◆ YOUR TASK
Read the lines of the data below and retrieve those with "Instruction".

▬▬▬▬▬▬▬▬▬▬

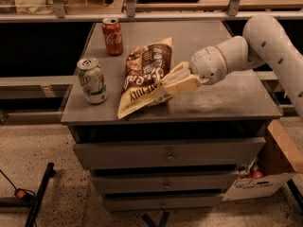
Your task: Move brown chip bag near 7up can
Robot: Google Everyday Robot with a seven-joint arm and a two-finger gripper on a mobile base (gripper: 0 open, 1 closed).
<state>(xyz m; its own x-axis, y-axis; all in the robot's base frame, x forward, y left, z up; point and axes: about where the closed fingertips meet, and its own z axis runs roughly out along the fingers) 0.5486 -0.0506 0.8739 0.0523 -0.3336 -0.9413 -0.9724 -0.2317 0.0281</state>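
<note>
The brown chip bag lies tilted on the grey cabinet top, dark brown above with a cream-yellow lower band. My gripper reaches in from the right and is shut on the bag's right edge, its cream fingers pinching the bag. The 7up can stands upright near the left front edge, a short gap left of the bag's lower corner.
A red cola can stands at the back left of the cabinet top. The cabinet has drawers below. A cardboard box sits on the floor at the right. A dark stand leg lies on the floor at left.
</note>
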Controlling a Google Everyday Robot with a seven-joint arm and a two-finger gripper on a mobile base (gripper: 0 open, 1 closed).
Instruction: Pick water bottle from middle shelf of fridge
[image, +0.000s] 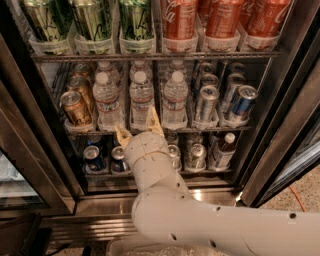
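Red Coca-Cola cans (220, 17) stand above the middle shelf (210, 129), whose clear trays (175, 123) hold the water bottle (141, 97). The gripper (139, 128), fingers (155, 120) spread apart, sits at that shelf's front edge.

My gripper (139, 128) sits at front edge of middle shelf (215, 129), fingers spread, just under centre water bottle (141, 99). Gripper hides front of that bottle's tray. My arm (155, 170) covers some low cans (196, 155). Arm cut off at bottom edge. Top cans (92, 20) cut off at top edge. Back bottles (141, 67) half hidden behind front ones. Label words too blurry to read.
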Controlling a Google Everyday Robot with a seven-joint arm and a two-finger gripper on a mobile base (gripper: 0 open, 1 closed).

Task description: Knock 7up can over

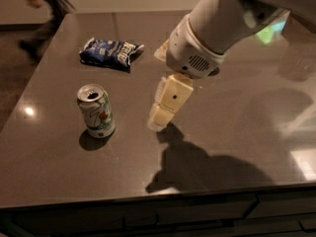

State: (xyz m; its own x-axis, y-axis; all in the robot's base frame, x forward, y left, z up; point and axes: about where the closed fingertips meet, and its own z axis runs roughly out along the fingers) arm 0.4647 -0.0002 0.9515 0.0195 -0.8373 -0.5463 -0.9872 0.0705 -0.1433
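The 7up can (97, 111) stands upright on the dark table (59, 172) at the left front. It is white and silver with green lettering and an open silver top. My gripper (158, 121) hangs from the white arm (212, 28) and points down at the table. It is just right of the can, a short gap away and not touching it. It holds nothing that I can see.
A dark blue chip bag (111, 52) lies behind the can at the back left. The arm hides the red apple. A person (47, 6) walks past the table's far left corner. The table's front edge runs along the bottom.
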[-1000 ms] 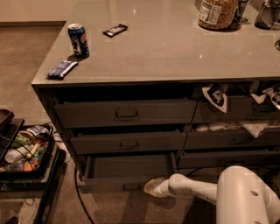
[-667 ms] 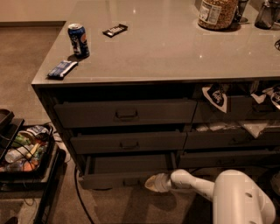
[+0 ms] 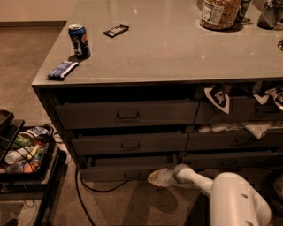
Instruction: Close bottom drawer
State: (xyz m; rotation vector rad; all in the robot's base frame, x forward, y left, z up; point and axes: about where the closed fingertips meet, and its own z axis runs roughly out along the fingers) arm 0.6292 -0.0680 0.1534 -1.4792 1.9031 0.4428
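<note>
The bottom drawer (image 3: 128, 170) is the lowest of three dark grey-brown drawers on the left of the counter. Its slim front sticks out a little from the cabinet, with a small metal handle (image 3: 132, 175) in the middle. My gripper (image 3: 155, 178) is on a white arm (image 3: 221, 196) that reaches in from the lower right. It is low, just above the floor, at the right end of the drawer front, close to or touching it.
Two taller drawers (image 3: 128, 114) (image 3: 130, 143) above are slightly ajar. The counter top holds a soda can (image 3: 79, 40), two snack bars (image 3: 63, 69) (image 3: 116, 30) and a jar (image 3: 219, 13). A black tray cart with items (image 3: 24, 152) stands left. A cable (image 3: 88, 190) lies on the carpet.
The bottom drawer has slid further into the cabinet. My gripper has followed it inward and the arm has shifted a little.
</note>
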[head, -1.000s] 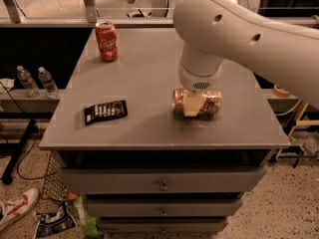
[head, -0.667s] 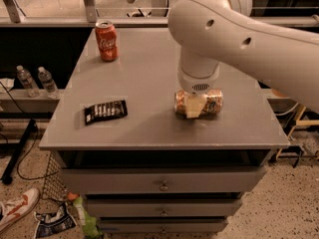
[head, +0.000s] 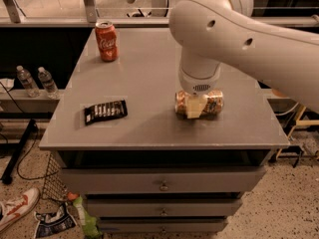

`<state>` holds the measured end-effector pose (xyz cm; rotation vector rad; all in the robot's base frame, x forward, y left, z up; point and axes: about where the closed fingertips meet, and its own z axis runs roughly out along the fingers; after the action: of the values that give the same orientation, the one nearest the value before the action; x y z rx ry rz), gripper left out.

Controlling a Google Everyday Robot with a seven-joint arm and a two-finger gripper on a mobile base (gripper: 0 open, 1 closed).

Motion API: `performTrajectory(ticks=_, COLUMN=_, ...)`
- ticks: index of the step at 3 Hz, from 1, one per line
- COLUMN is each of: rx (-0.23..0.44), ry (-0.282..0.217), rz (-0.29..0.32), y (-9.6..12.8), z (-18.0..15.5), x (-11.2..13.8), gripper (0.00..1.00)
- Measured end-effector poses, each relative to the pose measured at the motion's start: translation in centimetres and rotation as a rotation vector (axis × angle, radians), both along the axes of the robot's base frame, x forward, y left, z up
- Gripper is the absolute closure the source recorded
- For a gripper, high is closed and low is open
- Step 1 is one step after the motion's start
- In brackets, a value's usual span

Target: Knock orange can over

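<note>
Since the earlier frames my arm [head: 249, 31] has swung further left across the view; the orange can [head: 215, 102] has not shifted.

Finding: the orange can lies on its side on the table [head: 149, 78], right of centre and toward the front edge, its long axis running left to right. I judge the knock-over done.

My gripper [head: 195, 106] sits directly over the can, low at its near side. Whether it touches the can or stands just off it, I cannot say. Whether the gripper is spread, pressed together or pinching the can I cannot tell, because my wrist covers it from above.

Remaining, in my judgement: lift clear without sending the can rolling off the table.

Red can [head: 106, 41] stands upright at the back left corner, well apart. Dark wrapper [head: 105, 111] lies flat at the front left.

Hidden: the orange can's upper middle, behind my wrist. My arm is cut off at the right edge.
</note>
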<state>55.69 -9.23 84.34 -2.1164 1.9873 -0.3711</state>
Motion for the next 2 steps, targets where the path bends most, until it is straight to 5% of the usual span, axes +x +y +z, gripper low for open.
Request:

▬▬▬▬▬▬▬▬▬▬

◆ WRITTEN ANSWER
Instruction: Pick water bottle from middle shelf of fridge
Instruction: Close bottom drawer

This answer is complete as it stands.